◆ COLLECTED MATERIAL
· · · · · · ·

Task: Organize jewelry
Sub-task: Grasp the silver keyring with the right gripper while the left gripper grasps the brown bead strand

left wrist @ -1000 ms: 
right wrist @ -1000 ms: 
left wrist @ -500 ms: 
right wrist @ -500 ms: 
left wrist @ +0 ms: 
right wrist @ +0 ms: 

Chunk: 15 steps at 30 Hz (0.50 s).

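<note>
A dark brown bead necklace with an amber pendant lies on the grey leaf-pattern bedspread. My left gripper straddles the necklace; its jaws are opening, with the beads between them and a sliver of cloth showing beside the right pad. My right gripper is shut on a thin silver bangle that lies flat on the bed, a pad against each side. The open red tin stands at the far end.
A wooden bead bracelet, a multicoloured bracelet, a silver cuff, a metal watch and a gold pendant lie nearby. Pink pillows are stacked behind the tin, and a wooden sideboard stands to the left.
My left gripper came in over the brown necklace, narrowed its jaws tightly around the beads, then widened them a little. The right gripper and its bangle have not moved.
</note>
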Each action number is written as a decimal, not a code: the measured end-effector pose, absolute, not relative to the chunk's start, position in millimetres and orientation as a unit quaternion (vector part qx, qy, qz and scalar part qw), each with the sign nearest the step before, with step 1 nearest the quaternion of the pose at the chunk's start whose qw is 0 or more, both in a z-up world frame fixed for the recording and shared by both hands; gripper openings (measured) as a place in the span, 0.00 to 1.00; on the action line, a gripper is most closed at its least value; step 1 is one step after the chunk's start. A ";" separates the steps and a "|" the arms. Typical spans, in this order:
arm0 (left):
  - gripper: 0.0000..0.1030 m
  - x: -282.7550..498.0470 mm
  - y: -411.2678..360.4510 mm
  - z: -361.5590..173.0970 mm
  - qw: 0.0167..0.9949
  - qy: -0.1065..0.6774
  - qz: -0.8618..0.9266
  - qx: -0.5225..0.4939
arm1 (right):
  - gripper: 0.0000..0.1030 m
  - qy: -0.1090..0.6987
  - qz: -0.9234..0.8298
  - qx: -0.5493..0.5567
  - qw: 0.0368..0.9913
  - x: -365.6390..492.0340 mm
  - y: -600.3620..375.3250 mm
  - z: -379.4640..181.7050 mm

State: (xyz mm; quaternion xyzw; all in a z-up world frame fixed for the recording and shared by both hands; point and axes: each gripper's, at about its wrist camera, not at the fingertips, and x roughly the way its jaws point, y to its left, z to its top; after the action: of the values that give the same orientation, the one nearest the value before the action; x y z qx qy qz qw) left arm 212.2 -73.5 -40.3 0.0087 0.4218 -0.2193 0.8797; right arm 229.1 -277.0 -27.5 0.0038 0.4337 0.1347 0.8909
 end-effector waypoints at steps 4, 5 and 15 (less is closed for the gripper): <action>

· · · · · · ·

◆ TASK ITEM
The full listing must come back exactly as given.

◆ SOLUTION FOR THIS PROBLEM
Task: Organize jewelry
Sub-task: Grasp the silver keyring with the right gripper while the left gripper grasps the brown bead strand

left wrist @ -1000 ms: 
right wrist @ -1000 ms: 
left wrist @ -500 ms: 
right wrist @ -500 ms: 
left wrist @ +0 ms: 
right wrist @ +0 ms: 

Chunk: 15 steps at 30 Hz (0.50 s).

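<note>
A dark brown bead necklace with an amber pendant lies on the grey leaf-pattern bedspread. My left gripper straddles the necklace; its jaws are opening, with the beads between them and a sliver of cloth showing beside the right pad. My right gripper is shut on a thin silver bangle that lies flat on the bed, a pad against each side. The open red tin stands at the far end.
A wooden bead bracelet, a multicoloured bracelet, a silver cuff, a metal watch and a gold pendant lie nearby. Pink pillows are stacked behind the tin, and a wooden sideboard stands to the left.
My left gripper came in over the brown necklace, narrowed its jaws tightly around the beads, then widened them a little. The right gripper and its bangle have not moved.
</note>
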Each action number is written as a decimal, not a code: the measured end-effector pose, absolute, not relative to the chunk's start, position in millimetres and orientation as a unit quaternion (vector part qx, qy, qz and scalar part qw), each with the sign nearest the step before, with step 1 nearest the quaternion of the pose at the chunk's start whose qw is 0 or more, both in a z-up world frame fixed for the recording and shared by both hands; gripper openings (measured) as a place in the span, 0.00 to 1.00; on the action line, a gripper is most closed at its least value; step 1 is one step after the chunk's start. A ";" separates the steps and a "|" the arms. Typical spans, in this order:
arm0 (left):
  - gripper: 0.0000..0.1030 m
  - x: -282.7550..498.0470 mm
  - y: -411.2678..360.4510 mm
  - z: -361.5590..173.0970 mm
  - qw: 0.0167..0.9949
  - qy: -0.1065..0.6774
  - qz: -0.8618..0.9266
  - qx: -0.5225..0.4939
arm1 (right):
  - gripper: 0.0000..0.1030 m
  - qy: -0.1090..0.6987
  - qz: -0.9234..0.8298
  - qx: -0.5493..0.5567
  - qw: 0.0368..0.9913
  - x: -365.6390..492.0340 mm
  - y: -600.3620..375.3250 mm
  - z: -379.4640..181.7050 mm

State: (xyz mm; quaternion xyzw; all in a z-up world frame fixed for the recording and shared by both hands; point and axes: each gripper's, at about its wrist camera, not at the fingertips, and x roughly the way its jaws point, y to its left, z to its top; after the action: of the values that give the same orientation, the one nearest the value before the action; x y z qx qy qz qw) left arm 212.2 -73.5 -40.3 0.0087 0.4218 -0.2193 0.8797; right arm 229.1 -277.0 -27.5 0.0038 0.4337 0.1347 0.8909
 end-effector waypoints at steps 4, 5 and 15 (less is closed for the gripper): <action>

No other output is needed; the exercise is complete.